The total coccolith flux at Nestor site at 4300 m ranged from 3.63 × 10⁸ coccoliths m⁻² day⁻¹ (late February 2015) to 0.06 × 10⁸ coccoliths m⁻² day⁻¹ (November 2017) (Figure 3). Despite the existence of several sampling gaps, the total coccolithophore fluxes displayed an overall uniform seasonal pattern with higher values from February to April and lower values for the rest of the year, except for some solitary peaks during summer (Figure 3). In particular, high coccolith flux was observed from February to March 2015, with an additional single peak in June (3.5 × 10⁸ coccoliths m⁻² day⁻¹). For 2016, the highest coccolith flux was recorded in early April (1.37 × 10⁸ coccoliths m⁻² day⁻¹) in contrast to 2017, when the highest flux was observed in June (3.57 × 10⁸ coccoliths m⁻² day⁻¹).

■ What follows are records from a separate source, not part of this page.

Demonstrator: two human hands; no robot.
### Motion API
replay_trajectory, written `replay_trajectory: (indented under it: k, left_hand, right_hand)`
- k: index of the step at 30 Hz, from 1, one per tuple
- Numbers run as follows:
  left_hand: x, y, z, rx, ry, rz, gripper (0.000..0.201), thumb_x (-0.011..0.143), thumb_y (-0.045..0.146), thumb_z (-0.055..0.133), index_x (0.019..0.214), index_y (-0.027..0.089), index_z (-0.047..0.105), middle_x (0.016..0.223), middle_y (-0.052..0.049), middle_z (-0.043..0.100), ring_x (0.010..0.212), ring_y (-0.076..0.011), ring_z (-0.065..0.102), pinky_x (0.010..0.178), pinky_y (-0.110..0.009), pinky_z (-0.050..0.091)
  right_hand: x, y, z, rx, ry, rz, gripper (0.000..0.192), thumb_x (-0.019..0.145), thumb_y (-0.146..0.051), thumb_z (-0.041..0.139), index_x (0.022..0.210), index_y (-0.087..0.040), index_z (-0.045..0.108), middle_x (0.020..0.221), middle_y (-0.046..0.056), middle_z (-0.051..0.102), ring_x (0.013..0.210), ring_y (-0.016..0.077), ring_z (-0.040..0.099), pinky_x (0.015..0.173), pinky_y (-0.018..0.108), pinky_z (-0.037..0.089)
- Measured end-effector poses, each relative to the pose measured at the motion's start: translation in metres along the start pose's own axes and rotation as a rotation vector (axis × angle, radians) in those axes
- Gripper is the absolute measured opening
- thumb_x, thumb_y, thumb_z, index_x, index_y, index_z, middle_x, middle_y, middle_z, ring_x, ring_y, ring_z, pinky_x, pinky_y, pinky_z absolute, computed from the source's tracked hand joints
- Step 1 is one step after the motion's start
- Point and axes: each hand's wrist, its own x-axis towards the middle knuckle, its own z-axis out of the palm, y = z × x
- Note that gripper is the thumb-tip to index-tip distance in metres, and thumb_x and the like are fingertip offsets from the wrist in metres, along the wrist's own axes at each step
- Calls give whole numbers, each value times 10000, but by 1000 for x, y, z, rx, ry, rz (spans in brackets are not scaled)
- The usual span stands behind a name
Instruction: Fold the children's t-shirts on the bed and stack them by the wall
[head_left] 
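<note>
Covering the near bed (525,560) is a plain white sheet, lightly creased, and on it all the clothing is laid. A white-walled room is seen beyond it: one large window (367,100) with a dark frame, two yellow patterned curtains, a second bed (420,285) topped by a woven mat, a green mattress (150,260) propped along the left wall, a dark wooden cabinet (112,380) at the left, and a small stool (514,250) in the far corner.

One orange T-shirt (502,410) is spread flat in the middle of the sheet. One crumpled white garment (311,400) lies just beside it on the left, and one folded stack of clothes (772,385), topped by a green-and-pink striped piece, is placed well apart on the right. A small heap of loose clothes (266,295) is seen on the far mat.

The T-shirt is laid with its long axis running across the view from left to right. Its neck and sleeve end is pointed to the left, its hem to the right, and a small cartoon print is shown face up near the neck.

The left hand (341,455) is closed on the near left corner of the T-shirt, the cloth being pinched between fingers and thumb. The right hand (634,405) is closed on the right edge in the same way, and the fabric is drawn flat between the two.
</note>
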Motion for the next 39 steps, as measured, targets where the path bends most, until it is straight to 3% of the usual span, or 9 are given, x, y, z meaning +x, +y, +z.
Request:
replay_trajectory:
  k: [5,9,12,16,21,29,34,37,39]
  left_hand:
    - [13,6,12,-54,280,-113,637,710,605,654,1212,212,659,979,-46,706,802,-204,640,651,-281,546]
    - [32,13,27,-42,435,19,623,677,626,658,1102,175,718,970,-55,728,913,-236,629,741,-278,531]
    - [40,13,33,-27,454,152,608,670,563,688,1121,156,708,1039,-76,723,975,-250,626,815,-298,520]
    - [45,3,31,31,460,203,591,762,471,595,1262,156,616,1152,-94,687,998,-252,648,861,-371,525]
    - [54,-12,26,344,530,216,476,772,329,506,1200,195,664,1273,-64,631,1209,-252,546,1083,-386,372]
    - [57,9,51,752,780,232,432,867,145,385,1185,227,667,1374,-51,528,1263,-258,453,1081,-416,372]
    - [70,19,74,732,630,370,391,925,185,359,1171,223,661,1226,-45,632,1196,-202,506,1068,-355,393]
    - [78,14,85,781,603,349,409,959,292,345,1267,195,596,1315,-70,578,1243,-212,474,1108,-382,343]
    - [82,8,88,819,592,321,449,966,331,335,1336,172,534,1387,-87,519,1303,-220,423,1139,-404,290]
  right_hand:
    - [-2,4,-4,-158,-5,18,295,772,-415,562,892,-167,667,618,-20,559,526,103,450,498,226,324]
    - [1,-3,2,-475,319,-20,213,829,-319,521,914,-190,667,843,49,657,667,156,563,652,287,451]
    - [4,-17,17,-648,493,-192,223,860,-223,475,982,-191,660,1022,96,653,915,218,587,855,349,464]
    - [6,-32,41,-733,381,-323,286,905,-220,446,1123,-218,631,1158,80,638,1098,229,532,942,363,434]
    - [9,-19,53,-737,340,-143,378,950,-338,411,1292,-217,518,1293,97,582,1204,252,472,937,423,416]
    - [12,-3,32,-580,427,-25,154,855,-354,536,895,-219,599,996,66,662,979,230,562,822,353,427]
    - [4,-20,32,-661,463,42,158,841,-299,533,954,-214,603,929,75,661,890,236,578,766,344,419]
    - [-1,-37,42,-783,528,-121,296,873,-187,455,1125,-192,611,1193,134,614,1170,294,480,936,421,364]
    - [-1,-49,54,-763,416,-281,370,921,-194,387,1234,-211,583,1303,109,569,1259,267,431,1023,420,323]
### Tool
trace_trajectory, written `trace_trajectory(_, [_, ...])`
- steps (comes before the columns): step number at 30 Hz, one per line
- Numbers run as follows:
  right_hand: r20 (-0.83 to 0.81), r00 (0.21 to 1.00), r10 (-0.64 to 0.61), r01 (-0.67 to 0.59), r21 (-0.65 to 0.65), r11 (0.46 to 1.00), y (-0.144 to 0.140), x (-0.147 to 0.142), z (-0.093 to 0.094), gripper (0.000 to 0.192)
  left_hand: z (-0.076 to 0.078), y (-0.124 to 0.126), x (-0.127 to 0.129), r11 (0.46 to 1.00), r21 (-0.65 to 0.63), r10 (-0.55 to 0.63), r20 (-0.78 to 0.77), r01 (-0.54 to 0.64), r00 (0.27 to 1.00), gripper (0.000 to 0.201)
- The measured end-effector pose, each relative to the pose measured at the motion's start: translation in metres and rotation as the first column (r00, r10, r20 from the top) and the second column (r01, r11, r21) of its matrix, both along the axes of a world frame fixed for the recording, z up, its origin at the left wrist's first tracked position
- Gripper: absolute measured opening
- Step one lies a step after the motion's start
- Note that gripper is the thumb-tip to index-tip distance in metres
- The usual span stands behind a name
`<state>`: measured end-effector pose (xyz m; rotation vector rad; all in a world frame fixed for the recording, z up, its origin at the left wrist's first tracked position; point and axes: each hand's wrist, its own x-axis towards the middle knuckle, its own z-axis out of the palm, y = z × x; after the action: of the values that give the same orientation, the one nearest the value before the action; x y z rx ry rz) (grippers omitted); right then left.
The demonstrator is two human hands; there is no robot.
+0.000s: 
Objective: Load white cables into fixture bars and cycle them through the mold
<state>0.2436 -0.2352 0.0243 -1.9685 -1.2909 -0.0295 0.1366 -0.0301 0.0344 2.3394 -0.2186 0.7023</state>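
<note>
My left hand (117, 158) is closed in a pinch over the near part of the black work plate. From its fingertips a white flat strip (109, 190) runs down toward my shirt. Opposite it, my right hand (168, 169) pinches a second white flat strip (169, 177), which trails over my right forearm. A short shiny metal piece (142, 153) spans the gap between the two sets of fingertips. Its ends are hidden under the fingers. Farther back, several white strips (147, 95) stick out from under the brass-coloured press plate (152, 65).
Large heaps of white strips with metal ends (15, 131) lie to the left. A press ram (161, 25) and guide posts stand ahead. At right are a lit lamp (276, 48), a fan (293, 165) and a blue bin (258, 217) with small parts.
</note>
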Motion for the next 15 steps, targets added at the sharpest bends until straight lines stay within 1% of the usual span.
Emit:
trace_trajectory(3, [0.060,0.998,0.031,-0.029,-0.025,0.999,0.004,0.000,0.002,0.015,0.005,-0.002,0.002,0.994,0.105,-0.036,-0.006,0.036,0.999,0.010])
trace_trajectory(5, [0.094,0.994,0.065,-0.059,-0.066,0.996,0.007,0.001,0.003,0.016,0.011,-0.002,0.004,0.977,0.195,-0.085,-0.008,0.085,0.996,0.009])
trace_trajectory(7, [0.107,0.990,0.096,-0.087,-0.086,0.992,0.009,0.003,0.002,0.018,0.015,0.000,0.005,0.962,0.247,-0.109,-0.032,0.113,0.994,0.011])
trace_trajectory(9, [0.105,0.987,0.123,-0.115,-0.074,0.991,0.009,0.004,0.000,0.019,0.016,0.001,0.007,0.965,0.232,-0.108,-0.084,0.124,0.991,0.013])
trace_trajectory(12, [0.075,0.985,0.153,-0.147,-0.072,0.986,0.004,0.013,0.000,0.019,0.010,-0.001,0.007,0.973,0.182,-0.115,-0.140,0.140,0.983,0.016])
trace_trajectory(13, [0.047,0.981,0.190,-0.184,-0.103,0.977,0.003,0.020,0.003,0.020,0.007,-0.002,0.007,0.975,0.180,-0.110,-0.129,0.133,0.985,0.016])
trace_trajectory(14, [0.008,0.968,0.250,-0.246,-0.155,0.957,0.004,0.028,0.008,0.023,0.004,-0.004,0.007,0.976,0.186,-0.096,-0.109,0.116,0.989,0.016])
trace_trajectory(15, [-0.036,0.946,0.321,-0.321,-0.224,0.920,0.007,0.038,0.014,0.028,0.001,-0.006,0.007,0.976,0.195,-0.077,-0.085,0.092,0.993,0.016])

3.3. Coccolithophore Assemblage Composition

In total 19 species of heterococcoliths were identified in the studied samples (see Table 2). Emiliania huxleyi was the dominant species (Figure 3), reaching maxima in coccolith flux and relative abundance during early March 2015 (2.4 × 10⁸ coccoliths m⁻² day⁻¹, 77%) and June 2017 (2.39 × 10⁸ coccoliths m⁻² day⁻¹, 67 %). The second-most abundant species was F. profunda (9–33 %) with maximum coccolith flux recorded in June 2017 (0.9 × 10⁸ coccoliths m⁻² day⁻¹), late February 2015 (0.73 × 10⁸ coccoliths m⁻² day⁻¹), and early June 2015 (0.59 × 10⁸ coccoliths m⁻² day⁻¹), while the highest relative abundance of the species was recorded in July 2017 (33 %). Other species that contributed significantly (max 5–8%) to total coccolith flux included S. pulchra (max. late February 2015: 0.2 × 10⁸ coccoliths m⁻² day⁻¹), U. sibogae (max. late June 2015: 0.28 × 10⁸ coccoliths m⁻² day⁻¹), R. clavigera (max. late February 2015: 0.2 × 10⁸ coccoliths m⁻² day⁻¹), G. flabellatus (max. late February 2015: 0.2 × 10⁸ coccoliths m⁻² day⁻¹), and C. brasiliensis (max. late February 2015: 0.16 × 10⁸ coccoliths m⁻² day⁻¹). Finally, Calcidiscus leptoporus and Helicosphaera carteri (both up to 2%), displayed their maxima in June 2017 (0.06 × 10⁸ coccoliths m⁻² day⁻¹) and February 2015 (0.03 × 10⁸ coccoliths m⁻² day⁻¹), respectively.

4. Discussion

4.1. Total Coccolith Flux and Seasonal Trends of Major Coccolithophore Species

Throughout the study period, the coccolith flux at 4300 m displayed a seasonality signal following sea surface productivity, with high values during the late winter–early spring converting mixing period (February to March; Figure 3), when the water column stratification breaks down providing nutrients to the photic zone and enhancing PP [8,12,13,14,15,35,36]. Similarly, Stavrakakis et al. [12] detected a peak in total mass fluxes in the late winter/early spring interval, coinciding with relative increases in organic carbon (OC) and opal fluxes at all investigated depths. These seasonal flux maxima were attributed by Stavrakakis et al. [12] to the development of siliceous and nannophytoplankton blooms in the euphotic zone, as also verified by our findings. The coccolith flux peaks at 4300 m depth are well-associated with increased Chl-a values, precipitation events (Figure 2), and increase in atmospheric dust input [24] that contributes significantly to fertilize the Mediterranean surface waters [13,14]. Secondary high isolated peaks were observed during summer and fall time intervals (June 2015, September 2015, June-August 2017; Figure 3), reflecting occasional high productivity in the summer months that is linked to nutrient intrusion due to the upwelling of high salinity CIW and/or LIW water masses [12,13]. This upwelling can be attributed to the seasonal pattern of Pelops anticyclone (Nestor Site is located at the edge of Pelops anticyclone, Figure 1) that repeatedly weakens or totally disappears in the summer months [32]. Likewise, Gogou et al. [37] attributed a similar isolated PP peak during June–July 2012 to the intrusion of LIW/CIW intermediate waters. In agreement with the summer peaks recorded in the present study, Stavrakakis et al. [12] noticed a pronounced flux maximum in all biogenic (OC, carbonate, and opal) fluxes in late spring/summer (May–July) of each year. During this interval, the lithogenic fluxes were also considerably high, indicating enhanced lithogenic inputs in the marine environment as a result of aeolian transport, as supported by Stavrakakis et al. [12].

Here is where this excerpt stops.